### Exercise details
Once you find the line containing "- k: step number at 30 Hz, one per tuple" in the data below, copy it and each following line exactly, up to and including the line containing "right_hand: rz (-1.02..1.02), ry", and nothing else.
....................
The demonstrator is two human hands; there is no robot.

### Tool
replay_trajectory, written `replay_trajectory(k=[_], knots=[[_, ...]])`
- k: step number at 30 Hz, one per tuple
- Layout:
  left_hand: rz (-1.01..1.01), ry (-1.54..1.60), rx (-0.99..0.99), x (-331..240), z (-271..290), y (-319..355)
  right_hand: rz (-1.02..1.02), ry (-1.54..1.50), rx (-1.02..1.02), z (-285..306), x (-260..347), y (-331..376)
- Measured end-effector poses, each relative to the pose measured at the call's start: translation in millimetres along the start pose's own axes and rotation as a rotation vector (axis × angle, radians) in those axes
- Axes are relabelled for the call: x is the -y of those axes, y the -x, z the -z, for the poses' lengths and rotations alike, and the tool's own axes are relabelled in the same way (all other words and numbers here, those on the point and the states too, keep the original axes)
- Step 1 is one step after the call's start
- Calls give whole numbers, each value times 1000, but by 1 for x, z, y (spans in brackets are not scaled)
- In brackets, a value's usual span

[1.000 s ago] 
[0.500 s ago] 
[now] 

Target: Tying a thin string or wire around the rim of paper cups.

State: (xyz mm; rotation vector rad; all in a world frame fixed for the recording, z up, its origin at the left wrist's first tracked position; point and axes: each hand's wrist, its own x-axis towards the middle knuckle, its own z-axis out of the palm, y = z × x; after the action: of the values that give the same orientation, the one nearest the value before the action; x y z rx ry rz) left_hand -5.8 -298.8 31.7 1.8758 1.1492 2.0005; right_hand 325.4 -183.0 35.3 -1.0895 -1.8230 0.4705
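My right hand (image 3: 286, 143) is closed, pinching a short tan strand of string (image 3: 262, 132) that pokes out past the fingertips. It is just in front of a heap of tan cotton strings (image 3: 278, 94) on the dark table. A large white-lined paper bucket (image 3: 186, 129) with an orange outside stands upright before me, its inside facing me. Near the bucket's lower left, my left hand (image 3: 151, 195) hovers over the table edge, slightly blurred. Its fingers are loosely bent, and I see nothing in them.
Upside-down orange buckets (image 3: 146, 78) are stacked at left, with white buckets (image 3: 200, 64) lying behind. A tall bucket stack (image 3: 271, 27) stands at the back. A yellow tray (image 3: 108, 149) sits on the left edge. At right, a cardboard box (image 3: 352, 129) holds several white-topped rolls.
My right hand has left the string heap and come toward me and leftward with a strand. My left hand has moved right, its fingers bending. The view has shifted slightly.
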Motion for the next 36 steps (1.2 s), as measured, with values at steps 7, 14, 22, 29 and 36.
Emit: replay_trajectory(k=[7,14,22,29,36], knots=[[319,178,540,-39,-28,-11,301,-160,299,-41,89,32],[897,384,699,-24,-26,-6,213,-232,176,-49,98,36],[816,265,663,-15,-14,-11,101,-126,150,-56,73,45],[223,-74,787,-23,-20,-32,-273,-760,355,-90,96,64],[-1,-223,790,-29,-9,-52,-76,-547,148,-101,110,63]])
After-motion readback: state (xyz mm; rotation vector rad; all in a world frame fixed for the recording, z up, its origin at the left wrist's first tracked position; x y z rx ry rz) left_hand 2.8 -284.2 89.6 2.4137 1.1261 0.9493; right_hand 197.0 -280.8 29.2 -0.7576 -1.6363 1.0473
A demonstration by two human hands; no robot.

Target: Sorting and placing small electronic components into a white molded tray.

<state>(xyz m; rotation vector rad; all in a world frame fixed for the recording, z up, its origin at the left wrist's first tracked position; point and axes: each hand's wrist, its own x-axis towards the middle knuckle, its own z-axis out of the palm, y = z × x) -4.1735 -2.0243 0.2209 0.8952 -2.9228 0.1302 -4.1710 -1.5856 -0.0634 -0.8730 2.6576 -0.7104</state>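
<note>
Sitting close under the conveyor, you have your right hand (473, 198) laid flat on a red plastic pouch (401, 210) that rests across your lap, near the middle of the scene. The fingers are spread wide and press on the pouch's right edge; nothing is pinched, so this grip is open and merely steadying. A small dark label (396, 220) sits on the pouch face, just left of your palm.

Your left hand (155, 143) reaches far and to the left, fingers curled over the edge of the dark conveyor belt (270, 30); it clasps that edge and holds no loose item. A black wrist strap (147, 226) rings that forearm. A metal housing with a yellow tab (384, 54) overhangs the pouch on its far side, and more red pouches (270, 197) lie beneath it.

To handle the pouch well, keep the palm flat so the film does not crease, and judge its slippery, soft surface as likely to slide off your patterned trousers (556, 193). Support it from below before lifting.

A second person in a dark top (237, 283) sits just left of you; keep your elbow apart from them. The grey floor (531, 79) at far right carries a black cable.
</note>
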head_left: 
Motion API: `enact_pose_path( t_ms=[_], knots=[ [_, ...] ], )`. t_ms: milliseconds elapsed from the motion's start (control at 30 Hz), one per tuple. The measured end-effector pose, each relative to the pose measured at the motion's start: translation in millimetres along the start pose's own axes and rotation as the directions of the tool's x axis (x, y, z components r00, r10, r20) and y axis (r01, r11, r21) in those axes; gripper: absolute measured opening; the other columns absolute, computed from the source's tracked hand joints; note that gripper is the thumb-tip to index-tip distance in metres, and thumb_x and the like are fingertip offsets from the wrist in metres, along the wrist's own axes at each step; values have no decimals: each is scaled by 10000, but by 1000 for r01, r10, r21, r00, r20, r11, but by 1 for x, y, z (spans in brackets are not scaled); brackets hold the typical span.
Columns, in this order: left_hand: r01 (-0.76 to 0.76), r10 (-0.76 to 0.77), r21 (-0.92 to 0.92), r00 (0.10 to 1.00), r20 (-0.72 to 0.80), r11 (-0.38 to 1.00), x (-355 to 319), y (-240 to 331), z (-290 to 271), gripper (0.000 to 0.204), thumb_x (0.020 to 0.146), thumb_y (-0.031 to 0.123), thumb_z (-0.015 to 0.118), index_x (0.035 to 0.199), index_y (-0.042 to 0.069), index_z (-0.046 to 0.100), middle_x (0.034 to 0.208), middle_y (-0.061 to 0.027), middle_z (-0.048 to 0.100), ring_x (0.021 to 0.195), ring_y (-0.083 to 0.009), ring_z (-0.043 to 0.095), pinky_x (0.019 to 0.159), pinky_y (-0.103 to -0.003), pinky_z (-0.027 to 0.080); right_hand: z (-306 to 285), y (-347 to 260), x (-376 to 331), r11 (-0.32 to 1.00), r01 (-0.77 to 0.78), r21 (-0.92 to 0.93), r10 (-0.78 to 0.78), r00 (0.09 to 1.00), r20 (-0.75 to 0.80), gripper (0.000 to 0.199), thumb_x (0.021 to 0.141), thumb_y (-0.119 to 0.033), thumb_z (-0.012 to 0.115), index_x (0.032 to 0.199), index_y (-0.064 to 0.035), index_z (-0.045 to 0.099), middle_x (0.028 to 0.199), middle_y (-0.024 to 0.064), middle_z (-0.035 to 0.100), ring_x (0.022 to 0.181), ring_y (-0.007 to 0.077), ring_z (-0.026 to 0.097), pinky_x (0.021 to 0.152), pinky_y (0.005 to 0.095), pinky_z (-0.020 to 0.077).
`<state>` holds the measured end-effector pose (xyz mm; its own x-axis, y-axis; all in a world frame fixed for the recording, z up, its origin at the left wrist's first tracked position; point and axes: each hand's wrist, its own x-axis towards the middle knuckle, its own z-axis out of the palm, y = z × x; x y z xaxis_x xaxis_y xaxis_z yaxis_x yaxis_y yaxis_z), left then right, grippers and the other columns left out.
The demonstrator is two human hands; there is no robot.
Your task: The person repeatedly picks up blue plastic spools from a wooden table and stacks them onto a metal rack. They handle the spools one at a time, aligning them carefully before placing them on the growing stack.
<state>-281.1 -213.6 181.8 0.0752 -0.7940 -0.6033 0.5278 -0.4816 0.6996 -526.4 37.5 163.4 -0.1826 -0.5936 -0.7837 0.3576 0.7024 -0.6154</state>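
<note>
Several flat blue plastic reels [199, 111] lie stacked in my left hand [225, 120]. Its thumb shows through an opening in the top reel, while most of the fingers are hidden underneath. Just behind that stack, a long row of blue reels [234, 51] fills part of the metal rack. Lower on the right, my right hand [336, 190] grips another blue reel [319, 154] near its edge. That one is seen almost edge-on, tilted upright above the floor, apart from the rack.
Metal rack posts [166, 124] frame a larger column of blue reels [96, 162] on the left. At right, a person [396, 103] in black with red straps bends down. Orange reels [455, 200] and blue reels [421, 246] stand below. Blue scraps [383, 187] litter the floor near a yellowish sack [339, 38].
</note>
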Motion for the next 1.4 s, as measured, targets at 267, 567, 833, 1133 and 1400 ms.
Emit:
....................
### Solution for this problem
- k: step number at 30 Hz, one per tuple
- Layout:
  left_hand: rz (-1.01..1.01), ry (-1.54..1.60), rx (-0.99..0.99), x (-331..240), z (-271..290), y (-319..355)
  right_hand: rz (-1.02..1.02), ry (-1.54..1.50), rx (-1.02..1.02), z (-285..306), x (-260..347), y (-331..376)

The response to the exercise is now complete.